Sunday, February 10, 2013

A Special Need

There are two sisters in our church at Lourdes and they both have cystic fibrosis.  Please read the story and commit to praying for them.  If you can help financially with the purchase of their medicine, contact me by email at:  parrisinelsalvador@gmail.com or go directly to the website: www.gofundme.com/maferandvaleriavizcarra to donate.




The tireless struggle Mafer 12 and Valeria 4, with cystic fibrosis.

The daily life in the Vizcarra family from El Salvador has not been easy. Mafer and Valeria's parents have had to join forces in order to prolong their lives. The girls have Cystic Fibrosis, a condition without cure that primarily affects the lungs and to a lesser extent the intestine, pancreas and liver.
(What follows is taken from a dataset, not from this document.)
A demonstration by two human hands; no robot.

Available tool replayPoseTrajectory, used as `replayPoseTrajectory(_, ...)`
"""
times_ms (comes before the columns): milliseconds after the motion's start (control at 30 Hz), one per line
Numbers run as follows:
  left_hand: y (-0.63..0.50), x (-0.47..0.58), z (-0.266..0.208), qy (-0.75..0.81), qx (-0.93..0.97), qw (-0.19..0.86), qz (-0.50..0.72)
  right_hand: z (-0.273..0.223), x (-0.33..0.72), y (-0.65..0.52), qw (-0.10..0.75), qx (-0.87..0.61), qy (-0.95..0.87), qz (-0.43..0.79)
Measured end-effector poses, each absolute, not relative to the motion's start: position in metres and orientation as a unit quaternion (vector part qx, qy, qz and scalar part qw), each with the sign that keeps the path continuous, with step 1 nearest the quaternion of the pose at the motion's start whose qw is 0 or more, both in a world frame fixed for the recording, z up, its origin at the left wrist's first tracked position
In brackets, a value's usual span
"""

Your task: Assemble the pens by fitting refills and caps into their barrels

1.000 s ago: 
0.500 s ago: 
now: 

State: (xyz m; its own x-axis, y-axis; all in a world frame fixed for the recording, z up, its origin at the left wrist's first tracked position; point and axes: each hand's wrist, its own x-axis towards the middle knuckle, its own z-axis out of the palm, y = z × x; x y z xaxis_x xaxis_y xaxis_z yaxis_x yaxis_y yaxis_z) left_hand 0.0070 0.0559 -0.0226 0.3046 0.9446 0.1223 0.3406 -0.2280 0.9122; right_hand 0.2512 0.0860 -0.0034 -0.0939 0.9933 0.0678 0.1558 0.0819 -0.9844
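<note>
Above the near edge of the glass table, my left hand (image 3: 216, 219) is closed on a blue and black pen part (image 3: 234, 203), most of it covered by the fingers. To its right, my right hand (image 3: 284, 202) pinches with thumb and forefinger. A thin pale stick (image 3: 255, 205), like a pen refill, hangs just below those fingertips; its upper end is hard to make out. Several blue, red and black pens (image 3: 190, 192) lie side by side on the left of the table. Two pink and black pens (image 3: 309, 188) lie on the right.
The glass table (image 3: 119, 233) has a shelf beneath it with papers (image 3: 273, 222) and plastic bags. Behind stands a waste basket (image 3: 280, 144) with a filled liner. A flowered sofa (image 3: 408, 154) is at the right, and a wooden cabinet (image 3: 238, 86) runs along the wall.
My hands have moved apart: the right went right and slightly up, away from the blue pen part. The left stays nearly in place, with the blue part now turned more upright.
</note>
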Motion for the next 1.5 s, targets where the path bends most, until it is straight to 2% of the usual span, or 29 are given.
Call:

On average, people who have cystic fibrosis live into their mid-to-late 30s in the US but in El Salvador those years are reduced more than a 50% due the lack of medication in the hospitals and the high cost of the medication.

Maria Fernanda (Mafer) loves to sing and wants to be an artist when she grows up.  Valeria loves to play and think about further study and learn more. The girls glances seem active and healthy, but since birth have not have a normal life.  They love going to school but their condition does not allow them to attend, as they miss too many days or weeks due their condition. Both sisters are finishing their education through "Homeschooling", a program that allows parents be the teachers of their children from their home.

They are unable to play like other kids due the poor condition of their lungs.  Their Mom had to quit her job to devote herself to her daughters. Dad is the only economic pillar of the family.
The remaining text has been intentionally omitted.